Sokaklarda dolaşırken diğer hayvanların da aynı mücadelelerden geçtiğini görüyorsunuz. Bir kediyi kovalayan bir sırtlan paketi, kendisini bir aslan yavrusu ya da bir yavru köpekden korumaya çalışan bir şempanze ya da bir paket labirent Labrador Retriever ile onu dışarı fırlatan bir paket yabani Beagle. Oyunu hayata geçiriyor ve hayatta kalmak için elinden gelenin en iyisini yapan kişi sen değilsin.
Tokyo Ormanı'nın en iyi olduğu şey, aciliyet hissi vermekte gerçekten iyidir. Sürekli yiyecek kaynakları aramaya ihtiyaç duyarsınız, aksi takdirde açlıktan ölürsünüz. Yaşlılıktan ölmek istemiyorsanız, 15 yaşına gelmeden önce çiftleşmeniz gerekir. Toksisite seviyenizi düşük tutmak için kirlenmeyi önlemek zorundasınız yoksa öleceksiniz. Bunların hepsi oyunun zorluklarını tamamlamaya çalışmak ve öldürülmekten kaçınmak için üst üste konan bu oyun, sizi oyundan sonra ayak parmaklarınızda tutar.
Gerçek bir oyun oturumu o kadar uzun değil. İlk oynadığınızda kısa bir eğitici ders alırsınız, sonra Hayatta Kalma Moduna girersiniz. Story Mode'un bölümlerinin Survival Mode ile açılması gerekiyor ve oyunun büyük bir bölümünde değil
Hayatta Kalma Modu yıllar içinde ilerlemenizi ölçer. Zamanınızın çoğunu, genellikle bölgenizi dört kez işaretlemek veya çiftleşme yoluyla bir nesil değişiminden geçmek kadar basit olan şeylerle görevlendiren söz konusu zorlukları tamamlamaya çalışmakla harcıyorsunuz, ancak bazen belirli yerlere veya hayvanlara ulaşmanızı gerektiriyor. Her meydan okuma sizi şu anki koşunuz için istatistik, yeni hayvan kilidi veya yenebilecek kozmetik ürünler ile ödüllendirir. Hayatta Kalma Modunda geçirdiğiniz zaman öldüğünüzde biter, sonra durulanır ve tekrarlanırsınız.

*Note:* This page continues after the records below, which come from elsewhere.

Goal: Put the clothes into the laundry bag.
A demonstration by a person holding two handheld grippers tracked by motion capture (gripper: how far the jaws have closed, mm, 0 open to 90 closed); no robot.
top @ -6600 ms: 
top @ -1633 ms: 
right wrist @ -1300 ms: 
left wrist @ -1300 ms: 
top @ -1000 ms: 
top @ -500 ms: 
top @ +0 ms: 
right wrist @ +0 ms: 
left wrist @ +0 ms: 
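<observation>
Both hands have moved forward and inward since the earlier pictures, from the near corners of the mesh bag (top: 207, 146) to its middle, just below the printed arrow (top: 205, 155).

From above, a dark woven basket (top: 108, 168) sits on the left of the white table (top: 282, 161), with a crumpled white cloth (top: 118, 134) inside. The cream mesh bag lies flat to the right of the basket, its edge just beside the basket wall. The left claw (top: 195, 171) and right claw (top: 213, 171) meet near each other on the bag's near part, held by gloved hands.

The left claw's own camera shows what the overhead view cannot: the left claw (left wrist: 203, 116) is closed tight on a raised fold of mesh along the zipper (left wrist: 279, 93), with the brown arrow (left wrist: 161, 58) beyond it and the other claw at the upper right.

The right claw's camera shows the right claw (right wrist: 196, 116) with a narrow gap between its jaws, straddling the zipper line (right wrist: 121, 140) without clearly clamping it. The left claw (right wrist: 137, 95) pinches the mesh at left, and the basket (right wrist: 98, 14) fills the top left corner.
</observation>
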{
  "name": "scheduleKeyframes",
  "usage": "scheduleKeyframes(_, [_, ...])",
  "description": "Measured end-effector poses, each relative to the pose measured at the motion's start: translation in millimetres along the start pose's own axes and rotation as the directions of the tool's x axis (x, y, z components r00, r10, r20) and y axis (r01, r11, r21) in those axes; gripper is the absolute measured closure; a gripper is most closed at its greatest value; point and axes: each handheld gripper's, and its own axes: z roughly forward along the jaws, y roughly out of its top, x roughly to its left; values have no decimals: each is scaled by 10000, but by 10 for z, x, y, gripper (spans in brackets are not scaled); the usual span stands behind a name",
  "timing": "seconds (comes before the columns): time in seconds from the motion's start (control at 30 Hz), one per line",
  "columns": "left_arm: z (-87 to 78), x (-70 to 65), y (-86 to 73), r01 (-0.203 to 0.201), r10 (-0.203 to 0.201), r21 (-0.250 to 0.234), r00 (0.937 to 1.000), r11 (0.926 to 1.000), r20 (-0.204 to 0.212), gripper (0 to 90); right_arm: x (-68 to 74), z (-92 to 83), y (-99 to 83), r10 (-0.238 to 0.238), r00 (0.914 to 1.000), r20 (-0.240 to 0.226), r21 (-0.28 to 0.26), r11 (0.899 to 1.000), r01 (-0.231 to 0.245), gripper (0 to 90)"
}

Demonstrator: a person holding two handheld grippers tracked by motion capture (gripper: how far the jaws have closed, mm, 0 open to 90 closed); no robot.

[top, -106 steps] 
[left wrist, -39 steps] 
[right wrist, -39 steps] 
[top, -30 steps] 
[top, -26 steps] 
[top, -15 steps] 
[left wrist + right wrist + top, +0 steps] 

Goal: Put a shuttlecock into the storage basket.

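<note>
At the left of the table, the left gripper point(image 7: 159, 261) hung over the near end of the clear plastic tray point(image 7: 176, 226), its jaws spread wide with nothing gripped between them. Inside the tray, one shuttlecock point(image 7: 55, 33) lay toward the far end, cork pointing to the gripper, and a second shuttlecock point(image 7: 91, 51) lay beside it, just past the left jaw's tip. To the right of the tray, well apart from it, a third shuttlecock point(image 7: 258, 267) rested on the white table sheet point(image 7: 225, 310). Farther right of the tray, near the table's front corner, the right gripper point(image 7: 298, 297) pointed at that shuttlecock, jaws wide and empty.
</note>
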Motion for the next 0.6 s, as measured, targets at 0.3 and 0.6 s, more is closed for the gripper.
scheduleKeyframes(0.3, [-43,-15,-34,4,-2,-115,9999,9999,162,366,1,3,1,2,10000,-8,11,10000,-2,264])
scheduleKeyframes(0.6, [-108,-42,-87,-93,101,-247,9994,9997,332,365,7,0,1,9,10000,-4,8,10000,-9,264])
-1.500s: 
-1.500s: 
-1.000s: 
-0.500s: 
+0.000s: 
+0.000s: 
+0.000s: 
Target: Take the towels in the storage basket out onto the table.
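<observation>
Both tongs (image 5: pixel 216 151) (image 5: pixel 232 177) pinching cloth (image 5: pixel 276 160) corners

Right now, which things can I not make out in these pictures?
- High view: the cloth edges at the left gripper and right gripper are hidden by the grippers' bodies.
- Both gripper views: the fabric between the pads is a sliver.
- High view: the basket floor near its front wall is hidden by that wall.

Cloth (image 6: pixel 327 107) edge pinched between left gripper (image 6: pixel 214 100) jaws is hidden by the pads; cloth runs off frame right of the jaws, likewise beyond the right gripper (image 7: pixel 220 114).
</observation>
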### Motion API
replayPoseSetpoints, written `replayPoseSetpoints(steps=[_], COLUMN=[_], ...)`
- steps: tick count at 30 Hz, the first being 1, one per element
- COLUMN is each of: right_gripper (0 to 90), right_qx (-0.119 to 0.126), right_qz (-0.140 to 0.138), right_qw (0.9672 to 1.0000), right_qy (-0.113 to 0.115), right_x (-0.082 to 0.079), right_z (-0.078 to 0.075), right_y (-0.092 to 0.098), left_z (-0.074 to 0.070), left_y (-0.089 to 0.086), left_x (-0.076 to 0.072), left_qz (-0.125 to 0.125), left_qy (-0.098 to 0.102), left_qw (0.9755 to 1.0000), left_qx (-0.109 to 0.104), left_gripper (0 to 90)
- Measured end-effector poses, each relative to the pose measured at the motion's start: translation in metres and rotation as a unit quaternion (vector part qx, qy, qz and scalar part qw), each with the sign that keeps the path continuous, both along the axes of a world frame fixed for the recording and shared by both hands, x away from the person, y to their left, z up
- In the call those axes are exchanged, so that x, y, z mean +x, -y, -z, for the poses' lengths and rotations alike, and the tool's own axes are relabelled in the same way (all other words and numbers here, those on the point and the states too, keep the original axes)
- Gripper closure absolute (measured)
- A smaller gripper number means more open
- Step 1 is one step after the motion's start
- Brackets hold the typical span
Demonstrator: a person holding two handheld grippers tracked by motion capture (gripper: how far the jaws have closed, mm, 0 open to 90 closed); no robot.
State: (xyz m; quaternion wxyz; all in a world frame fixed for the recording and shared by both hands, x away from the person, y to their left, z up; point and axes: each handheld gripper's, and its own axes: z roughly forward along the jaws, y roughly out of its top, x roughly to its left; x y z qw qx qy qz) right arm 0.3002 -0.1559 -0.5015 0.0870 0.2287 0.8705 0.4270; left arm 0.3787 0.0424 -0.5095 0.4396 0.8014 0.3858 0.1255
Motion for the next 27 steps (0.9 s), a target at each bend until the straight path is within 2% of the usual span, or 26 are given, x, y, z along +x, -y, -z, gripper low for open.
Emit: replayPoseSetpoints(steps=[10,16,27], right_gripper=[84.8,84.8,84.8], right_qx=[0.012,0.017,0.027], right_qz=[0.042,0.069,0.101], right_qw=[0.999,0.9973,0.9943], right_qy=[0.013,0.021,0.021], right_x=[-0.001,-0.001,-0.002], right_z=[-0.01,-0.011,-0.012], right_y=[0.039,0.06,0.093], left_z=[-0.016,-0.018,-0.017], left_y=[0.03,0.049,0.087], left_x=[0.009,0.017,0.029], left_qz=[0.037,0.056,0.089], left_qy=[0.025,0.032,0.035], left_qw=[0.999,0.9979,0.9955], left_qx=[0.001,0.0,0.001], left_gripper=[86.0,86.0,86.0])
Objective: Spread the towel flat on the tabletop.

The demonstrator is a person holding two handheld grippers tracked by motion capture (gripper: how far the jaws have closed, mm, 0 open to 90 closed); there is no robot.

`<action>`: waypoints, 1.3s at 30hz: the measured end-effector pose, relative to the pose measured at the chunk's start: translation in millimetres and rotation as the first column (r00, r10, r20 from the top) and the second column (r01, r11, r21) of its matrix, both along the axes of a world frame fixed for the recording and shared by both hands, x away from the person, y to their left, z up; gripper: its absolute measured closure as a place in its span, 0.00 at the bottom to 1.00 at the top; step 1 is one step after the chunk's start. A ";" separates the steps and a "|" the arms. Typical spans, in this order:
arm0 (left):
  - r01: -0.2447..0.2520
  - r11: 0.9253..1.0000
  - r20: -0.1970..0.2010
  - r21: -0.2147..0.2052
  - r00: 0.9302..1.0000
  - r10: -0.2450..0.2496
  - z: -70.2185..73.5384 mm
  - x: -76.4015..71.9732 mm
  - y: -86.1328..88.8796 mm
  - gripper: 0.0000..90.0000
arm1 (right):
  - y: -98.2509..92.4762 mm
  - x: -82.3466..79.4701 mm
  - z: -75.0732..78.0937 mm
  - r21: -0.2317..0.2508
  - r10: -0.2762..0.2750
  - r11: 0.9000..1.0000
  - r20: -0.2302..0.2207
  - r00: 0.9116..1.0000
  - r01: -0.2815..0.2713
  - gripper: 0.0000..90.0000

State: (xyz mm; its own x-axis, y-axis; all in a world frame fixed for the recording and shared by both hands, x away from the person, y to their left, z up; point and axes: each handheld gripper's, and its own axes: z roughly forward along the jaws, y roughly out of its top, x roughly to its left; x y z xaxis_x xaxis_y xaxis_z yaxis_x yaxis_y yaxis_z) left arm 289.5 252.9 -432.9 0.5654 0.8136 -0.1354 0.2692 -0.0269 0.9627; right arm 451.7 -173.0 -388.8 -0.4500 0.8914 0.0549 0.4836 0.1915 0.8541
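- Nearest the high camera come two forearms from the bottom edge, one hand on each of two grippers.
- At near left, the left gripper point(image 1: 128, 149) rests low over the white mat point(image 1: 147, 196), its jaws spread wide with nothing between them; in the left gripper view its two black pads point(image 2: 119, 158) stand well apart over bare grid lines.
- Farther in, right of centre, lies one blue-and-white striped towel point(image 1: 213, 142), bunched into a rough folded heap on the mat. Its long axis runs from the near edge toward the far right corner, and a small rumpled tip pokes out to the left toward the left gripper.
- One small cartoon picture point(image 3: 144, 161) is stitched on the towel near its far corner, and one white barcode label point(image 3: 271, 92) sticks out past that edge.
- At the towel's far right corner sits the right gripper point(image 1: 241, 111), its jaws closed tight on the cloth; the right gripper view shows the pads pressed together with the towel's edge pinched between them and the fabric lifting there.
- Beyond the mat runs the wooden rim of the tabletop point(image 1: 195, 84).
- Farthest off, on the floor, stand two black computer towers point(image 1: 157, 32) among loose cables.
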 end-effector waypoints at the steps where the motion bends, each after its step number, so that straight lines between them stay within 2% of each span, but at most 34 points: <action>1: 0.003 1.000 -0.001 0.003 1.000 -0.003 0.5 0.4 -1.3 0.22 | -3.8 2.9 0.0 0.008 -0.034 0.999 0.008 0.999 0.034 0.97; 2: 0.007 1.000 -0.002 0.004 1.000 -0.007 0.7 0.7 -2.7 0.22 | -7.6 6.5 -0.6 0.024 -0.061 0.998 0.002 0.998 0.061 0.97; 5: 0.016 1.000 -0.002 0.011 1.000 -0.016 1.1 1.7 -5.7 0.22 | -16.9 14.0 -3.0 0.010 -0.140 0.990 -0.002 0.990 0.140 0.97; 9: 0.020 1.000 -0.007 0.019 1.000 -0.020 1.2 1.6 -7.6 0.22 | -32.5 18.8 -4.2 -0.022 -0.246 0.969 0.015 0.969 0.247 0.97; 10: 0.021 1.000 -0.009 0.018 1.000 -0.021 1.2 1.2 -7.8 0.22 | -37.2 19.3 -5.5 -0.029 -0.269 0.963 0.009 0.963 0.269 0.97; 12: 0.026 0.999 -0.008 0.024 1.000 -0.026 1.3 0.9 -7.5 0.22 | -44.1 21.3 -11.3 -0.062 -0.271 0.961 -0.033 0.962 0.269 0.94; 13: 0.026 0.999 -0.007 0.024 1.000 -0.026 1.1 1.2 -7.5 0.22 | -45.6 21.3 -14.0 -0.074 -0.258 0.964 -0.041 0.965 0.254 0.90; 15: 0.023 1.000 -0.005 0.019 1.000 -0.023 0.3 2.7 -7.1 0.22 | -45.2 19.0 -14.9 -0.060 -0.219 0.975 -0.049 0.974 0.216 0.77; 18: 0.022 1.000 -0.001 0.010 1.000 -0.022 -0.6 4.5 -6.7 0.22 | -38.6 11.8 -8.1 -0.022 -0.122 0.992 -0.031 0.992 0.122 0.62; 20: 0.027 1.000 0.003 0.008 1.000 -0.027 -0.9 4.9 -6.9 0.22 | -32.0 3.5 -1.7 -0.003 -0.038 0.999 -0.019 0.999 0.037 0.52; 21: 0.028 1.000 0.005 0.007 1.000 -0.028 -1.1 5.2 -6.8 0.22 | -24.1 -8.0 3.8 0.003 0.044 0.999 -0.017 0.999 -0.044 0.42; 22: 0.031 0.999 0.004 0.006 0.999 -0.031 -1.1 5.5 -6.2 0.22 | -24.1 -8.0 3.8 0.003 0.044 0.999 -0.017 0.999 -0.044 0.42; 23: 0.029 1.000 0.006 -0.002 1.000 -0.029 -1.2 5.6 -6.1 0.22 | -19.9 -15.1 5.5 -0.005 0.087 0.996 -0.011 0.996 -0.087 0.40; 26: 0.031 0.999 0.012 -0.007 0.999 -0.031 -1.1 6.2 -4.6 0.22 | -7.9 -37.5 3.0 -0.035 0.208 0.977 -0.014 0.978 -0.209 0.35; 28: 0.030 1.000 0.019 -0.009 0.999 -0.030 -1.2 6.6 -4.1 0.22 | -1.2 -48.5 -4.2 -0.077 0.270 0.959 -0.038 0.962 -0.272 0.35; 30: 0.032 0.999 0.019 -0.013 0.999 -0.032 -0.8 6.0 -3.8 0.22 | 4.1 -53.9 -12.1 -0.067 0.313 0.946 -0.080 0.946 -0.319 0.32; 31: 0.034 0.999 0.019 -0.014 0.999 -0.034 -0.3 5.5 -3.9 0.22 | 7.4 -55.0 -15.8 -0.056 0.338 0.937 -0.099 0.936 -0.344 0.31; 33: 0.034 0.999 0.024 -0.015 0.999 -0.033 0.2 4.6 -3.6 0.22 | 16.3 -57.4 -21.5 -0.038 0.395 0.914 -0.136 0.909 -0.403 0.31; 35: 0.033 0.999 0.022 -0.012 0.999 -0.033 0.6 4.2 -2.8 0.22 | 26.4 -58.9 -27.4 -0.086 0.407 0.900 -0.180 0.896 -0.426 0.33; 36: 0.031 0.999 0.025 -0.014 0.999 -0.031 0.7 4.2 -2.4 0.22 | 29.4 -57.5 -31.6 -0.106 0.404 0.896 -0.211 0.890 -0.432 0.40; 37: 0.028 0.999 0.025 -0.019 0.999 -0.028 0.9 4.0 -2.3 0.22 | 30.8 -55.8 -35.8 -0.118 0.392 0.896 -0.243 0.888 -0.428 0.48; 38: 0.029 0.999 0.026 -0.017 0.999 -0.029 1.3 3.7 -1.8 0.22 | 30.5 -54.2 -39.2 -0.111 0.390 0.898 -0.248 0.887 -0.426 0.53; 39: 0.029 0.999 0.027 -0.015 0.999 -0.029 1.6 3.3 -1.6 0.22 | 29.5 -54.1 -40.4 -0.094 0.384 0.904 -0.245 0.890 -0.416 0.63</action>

Tokyo ormanı iyi akıyor. Hayatta kalmak için zorluklar ve genel mücadele sizi harekete geçirir ve kilidini açma ve çevrimiçi liderlik tabloları sizi daha fazlası için geri getirmeye devam edebilir.
PSN oyunlarının en karmaşık olduğu bilinmemektedir, ancak Tokyo Jungle 15 $ 'lık ucuz fiyatı için çok fazla zevk alıyor. Kesinlikle mükemmel değil - oyun çok iyi şeyler açıklamıyor, müzik harika değil ve aynı yerlerde tekrar tekrar yaşlanabiliyor - ama bu eski olduğu gerçeğini değiştirmiyor Aç bir Pomeranyalı olarak dolaşıp sadece bir sonraki yemeğini bulmaya ve bebek yapmayı denemek için eğlenceli bir ton.